Tenho o hábito de buscar na literatura conceitos para me ajudar a pensar sobre o que acontece no mundo. Dois livros me veem a cabeça quando tento pensar sobre a política atual. E trazer um livro de 2022 com um tema tão atual para complementar a discussão proposta ainda em 2006, achei divertido, vamos lá.
Quando trazemos os conceitos discutidos em Infocracia: Digitalização e a Crise da Democracia para complementar a análise proposta por Eduardo Giannetti em Vícios privados, benefícios públicos?, somos levados a uma reflexão profunda sobre os desafios contemporâneos que a política enfrenta.
A obra de Byung-Chul Han aponta que a transformação digital, enquanto promete democratizar a informação e ampliar a participação pública, também contribui para o surgimento de uma nova forma de controle social, onde o excesso de informação e a vigilância digital corroem os alicerces da democracia tradicional.
No contexto atual, a política não é apenas contaminada por interesses privados que comprometem o bem comum; ela também se vê refém de um sistema de hipertransparência que não necessariamente promove a verdade, mas sim a sobrecarga informacional e a fragmentação do discurso público.

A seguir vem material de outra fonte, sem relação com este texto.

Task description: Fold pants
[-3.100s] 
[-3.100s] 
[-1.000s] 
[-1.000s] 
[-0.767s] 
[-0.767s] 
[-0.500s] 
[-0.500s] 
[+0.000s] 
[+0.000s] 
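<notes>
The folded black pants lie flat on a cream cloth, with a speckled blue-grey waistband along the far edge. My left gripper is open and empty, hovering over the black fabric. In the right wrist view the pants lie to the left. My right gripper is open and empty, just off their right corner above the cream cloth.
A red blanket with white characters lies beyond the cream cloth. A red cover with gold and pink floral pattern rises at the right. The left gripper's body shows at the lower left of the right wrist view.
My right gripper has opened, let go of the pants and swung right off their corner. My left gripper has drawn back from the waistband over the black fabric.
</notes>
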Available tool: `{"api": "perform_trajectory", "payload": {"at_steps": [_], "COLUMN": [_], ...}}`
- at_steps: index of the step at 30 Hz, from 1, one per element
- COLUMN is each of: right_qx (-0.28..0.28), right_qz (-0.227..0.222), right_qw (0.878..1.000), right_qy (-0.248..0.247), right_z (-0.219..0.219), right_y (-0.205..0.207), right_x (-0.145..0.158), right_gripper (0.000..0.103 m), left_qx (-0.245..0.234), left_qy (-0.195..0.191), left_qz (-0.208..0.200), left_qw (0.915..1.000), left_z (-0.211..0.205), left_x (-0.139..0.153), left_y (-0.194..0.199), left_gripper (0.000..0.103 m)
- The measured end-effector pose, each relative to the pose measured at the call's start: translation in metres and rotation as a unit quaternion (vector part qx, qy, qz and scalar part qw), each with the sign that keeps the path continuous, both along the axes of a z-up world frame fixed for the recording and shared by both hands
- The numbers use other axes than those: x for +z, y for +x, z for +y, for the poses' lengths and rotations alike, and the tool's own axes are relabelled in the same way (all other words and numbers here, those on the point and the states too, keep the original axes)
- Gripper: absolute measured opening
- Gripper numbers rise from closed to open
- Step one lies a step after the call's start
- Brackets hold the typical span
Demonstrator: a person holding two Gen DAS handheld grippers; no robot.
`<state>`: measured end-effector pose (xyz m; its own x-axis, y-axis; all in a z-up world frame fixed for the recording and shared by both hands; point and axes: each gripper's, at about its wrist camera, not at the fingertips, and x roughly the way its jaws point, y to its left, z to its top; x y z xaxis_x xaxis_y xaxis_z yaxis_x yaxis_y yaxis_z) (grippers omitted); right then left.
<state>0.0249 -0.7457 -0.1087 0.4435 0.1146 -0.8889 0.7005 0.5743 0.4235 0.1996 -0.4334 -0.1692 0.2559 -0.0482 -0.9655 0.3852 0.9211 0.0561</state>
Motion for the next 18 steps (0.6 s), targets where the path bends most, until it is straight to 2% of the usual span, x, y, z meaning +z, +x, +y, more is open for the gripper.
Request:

Em vez de fortalecer a participação cidadã, a digitalização tem exacerbado o populismo e a desinformação, minando a confiança nas instituições e enfraquecendo os processos democráticos.
Enquanto Giannetti reflete sobre como os vícios privados podem (ou não) resultar em benefícios públicos, Han nos alerta para o fato de que, na infocracia, a manipulação digital se torna um novo tipo de vício, que, ao invés de gerar benefícios públicos, promove uma crise de representatividade e legitimidade.
A política, assim, não apenas lida com a corrupção tradicional e a busca por interesses pessoais, mas também com um ambiente onde algoritmos e dados moldam as opiniões e comportamentos, criando bolhas informacionais e amplificando as divisões sociais.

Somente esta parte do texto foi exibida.